### What you should do
Only the lines of the data holding the string "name" need to be returned.

### Dataset excerpts
***

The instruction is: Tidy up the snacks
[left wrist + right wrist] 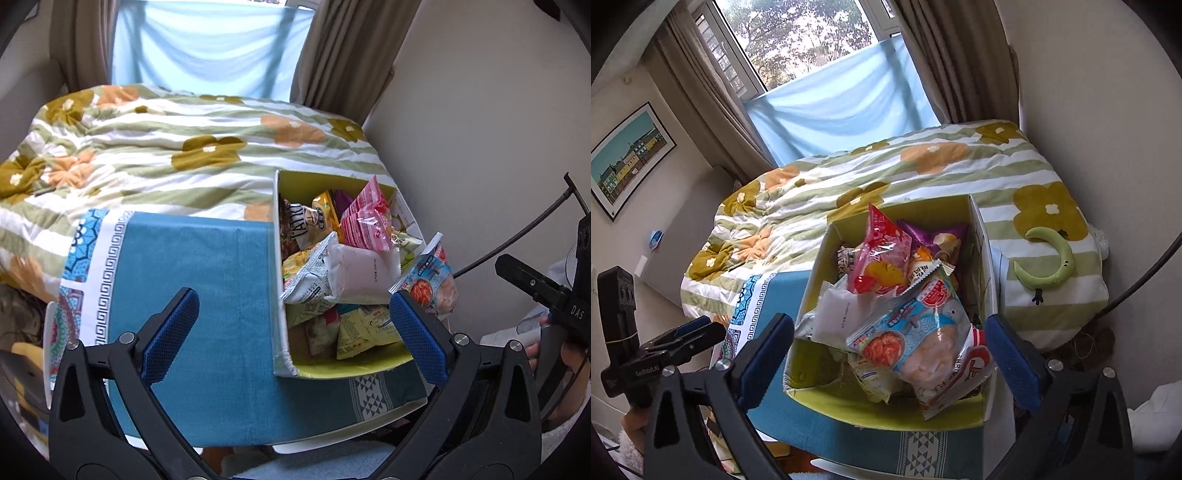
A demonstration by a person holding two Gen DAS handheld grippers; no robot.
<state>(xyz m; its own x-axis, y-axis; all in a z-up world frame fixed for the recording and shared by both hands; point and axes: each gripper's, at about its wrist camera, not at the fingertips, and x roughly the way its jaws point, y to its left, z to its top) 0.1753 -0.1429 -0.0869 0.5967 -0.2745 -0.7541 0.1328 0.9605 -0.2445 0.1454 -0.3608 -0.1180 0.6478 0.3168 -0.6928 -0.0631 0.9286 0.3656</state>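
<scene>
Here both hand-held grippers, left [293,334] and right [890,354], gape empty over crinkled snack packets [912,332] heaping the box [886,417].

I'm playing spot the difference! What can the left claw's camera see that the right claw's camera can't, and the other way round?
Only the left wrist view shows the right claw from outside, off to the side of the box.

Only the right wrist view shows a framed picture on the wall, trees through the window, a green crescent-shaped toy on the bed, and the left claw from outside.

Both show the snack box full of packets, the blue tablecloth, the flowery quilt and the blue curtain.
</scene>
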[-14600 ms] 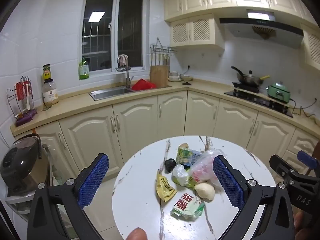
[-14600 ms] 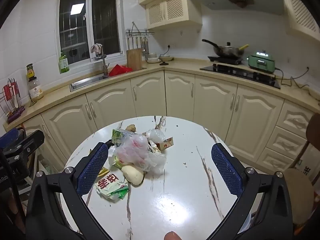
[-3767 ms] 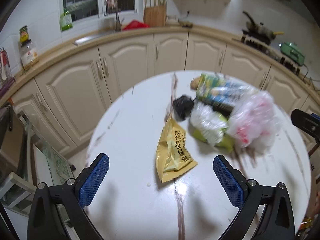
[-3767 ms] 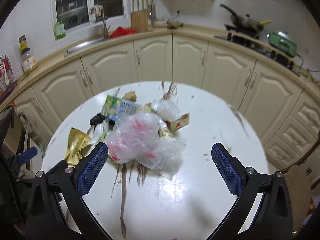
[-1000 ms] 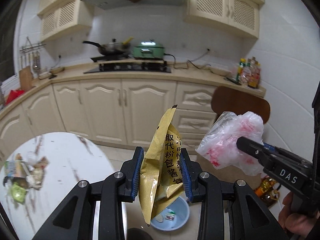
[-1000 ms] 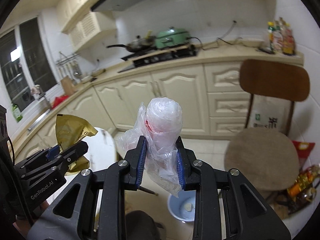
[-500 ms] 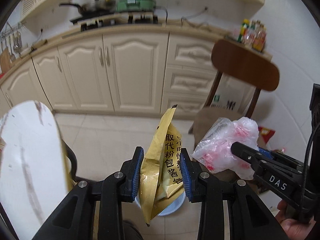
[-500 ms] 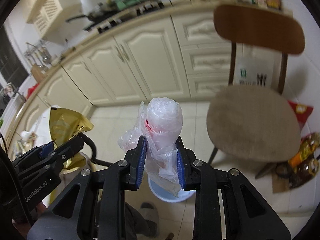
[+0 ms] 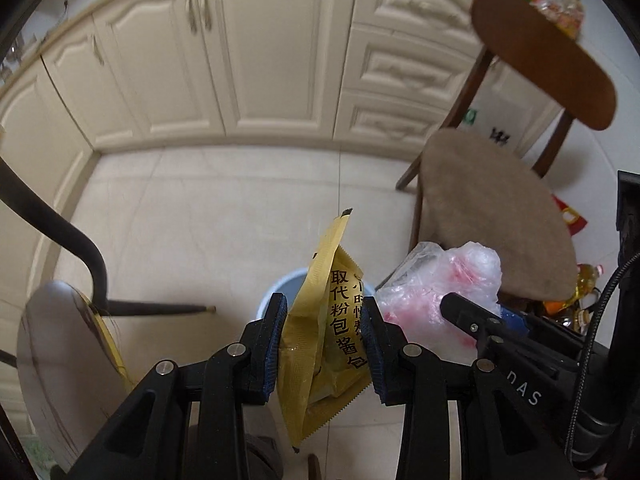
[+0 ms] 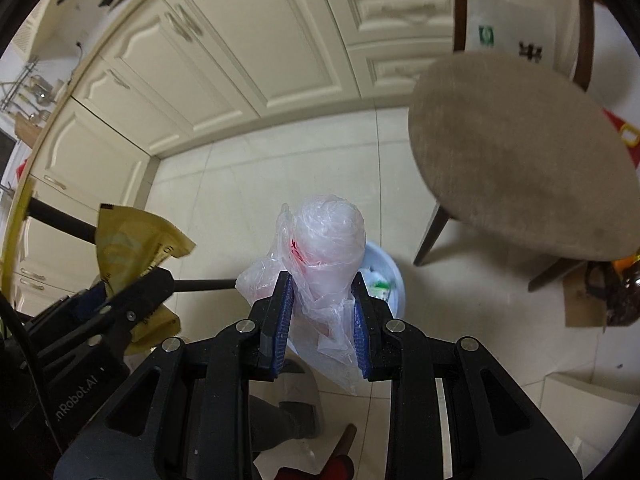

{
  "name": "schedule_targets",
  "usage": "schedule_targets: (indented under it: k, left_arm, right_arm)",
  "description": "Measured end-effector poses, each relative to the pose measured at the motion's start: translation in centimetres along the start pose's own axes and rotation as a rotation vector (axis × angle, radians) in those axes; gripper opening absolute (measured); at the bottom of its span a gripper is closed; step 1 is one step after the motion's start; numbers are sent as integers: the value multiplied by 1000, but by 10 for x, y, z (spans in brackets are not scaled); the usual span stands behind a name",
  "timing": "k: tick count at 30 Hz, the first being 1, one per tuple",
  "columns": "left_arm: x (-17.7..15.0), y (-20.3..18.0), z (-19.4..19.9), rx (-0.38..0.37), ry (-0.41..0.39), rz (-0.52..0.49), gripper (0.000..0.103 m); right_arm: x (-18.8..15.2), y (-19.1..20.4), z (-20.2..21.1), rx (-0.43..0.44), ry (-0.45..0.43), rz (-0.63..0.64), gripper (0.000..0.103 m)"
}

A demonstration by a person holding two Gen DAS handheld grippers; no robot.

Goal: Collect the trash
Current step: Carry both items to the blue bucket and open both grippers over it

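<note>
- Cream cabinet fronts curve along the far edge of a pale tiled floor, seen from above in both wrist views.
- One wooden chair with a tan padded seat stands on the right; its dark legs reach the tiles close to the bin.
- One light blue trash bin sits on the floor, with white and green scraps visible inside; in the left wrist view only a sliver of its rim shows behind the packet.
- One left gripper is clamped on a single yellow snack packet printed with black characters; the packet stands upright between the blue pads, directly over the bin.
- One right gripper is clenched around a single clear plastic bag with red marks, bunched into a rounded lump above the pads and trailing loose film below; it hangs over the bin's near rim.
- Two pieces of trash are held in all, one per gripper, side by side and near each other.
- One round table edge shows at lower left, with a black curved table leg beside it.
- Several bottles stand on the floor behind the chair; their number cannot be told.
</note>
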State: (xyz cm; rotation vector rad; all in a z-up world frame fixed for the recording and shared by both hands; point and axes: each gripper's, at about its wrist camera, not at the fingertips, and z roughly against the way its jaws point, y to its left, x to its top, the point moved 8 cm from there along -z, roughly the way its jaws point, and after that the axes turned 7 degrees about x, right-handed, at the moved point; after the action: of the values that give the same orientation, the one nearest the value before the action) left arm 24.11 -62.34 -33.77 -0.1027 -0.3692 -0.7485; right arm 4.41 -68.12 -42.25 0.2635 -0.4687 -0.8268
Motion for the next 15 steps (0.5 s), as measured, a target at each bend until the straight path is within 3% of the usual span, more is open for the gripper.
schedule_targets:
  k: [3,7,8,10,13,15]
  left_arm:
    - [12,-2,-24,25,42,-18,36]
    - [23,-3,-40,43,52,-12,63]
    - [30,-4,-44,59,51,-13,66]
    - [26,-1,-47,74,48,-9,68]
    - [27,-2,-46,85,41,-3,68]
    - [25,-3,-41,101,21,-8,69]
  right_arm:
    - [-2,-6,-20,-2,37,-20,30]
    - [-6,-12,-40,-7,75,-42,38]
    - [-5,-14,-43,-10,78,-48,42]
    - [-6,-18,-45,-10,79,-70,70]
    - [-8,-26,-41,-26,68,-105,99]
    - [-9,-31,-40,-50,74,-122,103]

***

### Solution to this exercise
  "name": "schedule_targets",
  "description": "Measured end-effector poses, each relative to the pose measured at the motion's start: translation in centimetres along the start pose's own axes and rotation as a rotation vector (axis × angle, radians) in those axes; gripper opening absolute (measured); at the bottom of its span a gripper is closed; step 1 is one step after the motion's start; numbers are sent as integers: the value multiplied by 1000, but by 10 for x, y, z (spans in brackets are not scaled); the usual span stands behind a name",

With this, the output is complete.